*What is required*
Hand back all of the records exactly as they read.
─── Provided data
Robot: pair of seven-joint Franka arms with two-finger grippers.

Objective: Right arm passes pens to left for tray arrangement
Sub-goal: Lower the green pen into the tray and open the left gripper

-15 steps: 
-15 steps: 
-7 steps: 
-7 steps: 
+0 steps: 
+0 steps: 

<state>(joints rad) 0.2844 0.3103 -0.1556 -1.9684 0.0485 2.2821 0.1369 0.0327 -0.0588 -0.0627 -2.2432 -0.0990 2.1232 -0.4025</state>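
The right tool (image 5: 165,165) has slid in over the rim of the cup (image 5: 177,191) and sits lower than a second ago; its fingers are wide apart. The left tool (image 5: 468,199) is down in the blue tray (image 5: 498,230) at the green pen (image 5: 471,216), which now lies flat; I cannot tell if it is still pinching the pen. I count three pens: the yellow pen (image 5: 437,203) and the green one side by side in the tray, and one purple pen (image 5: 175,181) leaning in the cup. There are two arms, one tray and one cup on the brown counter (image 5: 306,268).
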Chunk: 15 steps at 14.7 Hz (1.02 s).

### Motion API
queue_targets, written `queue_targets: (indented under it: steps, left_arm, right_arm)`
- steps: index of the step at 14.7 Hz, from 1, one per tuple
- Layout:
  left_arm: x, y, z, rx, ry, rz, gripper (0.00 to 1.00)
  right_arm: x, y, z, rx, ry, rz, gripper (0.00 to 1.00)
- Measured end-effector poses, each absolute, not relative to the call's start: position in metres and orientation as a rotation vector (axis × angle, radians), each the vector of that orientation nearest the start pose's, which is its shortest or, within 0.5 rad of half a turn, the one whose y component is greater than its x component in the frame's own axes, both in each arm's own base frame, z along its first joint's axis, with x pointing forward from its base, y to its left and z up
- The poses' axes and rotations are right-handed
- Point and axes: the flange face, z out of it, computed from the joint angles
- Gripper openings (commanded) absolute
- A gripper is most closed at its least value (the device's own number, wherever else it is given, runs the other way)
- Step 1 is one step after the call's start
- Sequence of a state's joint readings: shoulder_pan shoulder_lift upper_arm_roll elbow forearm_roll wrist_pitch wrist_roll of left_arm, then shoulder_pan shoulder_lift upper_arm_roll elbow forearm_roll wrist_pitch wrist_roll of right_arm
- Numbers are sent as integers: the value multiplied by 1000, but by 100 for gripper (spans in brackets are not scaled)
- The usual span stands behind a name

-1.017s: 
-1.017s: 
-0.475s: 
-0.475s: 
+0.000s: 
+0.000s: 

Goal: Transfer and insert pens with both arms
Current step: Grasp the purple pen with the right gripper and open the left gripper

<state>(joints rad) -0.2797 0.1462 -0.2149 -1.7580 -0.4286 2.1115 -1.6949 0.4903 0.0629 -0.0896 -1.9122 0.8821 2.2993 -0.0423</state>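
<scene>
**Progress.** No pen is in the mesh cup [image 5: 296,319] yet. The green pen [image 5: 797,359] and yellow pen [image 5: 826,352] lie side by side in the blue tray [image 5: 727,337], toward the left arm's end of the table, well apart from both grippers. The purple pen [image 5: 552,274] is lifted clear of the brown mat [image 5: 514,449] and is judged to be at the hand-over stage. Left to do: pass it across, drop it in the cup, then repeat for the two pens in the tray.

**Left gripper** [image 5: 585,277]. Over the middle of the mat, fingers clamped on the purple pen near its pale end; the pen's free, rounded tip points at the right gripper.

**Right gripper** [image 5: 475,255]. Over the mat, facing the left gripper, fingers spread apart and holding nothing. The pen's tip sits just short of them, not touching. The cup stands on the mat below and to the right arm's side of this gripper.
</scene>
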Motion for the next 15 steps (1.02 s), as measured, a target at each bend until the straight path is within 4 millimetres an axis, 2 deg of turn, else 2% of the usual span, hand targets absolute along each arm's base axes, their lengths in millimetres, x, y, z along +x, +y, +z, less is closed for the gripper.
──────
*Answer space*
Robot: pair of seven-joint Franka arms with two-finger grippers.

Objective: Right arm passes pens to left for tray arrangement
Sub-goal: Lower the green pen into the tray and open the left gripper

-15 steps: 
-15 steps: 
-7 steps: 
-7 steps: 
+0 steps: 
+0 steps: 

<state>(joints rad) 0.2844 0.3103 -0.1556 -1.9684 0.0485 2.2821 0.1369 0.0327 -0.0588 -0.0627 -2.2432 -0.0990 2.1232 -0.4025</state>
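The right tool (image 5: 165,165) has slid in over the rim of the cup (image 5: 177,191) and sits lower than a second ago; its fingers are wide apart. The left tool (image 5: 468,199) is down in the blue tray (image 5: 498,230) at the green pen (image 5: 471,216), which now lies flat; I cannot tell if it is still pinching the pen. I count three pens: the yellow pen (image 5: 437,203) and the green one side by side in the tray, and one purple pen (image 5: 175,181) leaning in the cup. There are two arms, one tray and one cup on the brown counter (image 5: 306,268).
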Chunk: 15 steps at 14.7 Hz (1.02 s).

### Motion API
queue_targets, written `queue_targets: (indented under it: steps, left_arm, right_arm)`
- steps: index of the step at 14.7 Hz, from 1, one per tuple
- Layout:
  left_arm: x, y, z, rx, ry, rz, gripper (0.00 to 1.00)
  right_arm: x, y, z, rx, ry, rz, gripper (0.00 to 1.00)
- Measured end-effector poses, each absolute, not relative to the call's start: position in metres and orientation as a rotation vector (axis × angle, radians), each the vector of that orientation nearest the start pose's, which is its shortest or, within 0.5 rad of half a turn, the one whose y component is greater than its x component in the frame's own axes, both in each arm's own base frame, z along its first joint's axis, with x pointing forward from its base, y to its left and z up
- The poses' axes and rotations are right-handed
- Point and axes: the flange face, z out of it, computed from the joint angles
- Gripper openings (commanded) absolute
- A gripper is most closed at its least value (the device's own number, wherever else it is given, runs the other way)
- Step 1 is one step after the call's start
- Sequence of a state's joint readings: shoulder_pan shoulder_lift upper_arm_roll elbow forearm_roll wrist_pitch wrist_roll of left_arm, then shoulder_pan shoulder_lift upper_arm_roll elbow forearm_roll wrist_pitch wrist_roll of right_arm
- Numbers are sent as integers: the value multiplied by 1000, but by 100 for gripper (spans in brackets are not scaled)
- The usual span stands behind a name

-1.017s: 
-1.017s: 
-0.475s: 
-0.475s: 
+0.000s: 
+0.000s: 

Goal: Transfer and insert pens with both arms
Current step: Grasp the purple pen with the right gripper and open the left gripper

<state>(joints rad) -0.2797 0.1462 -0.2149 -1.7580 -0.4286 2.1115 -1.6949 0.4903 0.0629 -0.0896 -1.9122 0.8821 2.2993 -0.0423</state>
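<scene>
**Progress.** No pen is in the mesh cup [image 5: 296,319] yet. The green pen [image 5: 797,359] and yellow pen [image 5: 826,352] lie side by side in the blue tray [image 5: 727,337], toward the left arm's end of the table, well apart from both grippers. The purple pen [image 5: 552,274] is lifted clear of the brown mat [image 5: 514,449] and is judged to be at the hand-over stage. Left to do: pass it across, drop it in the cup, then repeat for the two pens in the tray.

**Left gripper** [image 5: 585,277]. Over the middle of the mat, fingers clamped on the purple pen near its pale end; the pen's free, rounded tip points at the right gripper.

**Right gripper** [image 5: 475,255]. Over the mat, facing the left gripper, fingers spread apart and holding nothing. The pen's tip sits just short of them, not touching. The cup stands on the mat below and to the right arm's side of this gripper.
</scene>
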Motion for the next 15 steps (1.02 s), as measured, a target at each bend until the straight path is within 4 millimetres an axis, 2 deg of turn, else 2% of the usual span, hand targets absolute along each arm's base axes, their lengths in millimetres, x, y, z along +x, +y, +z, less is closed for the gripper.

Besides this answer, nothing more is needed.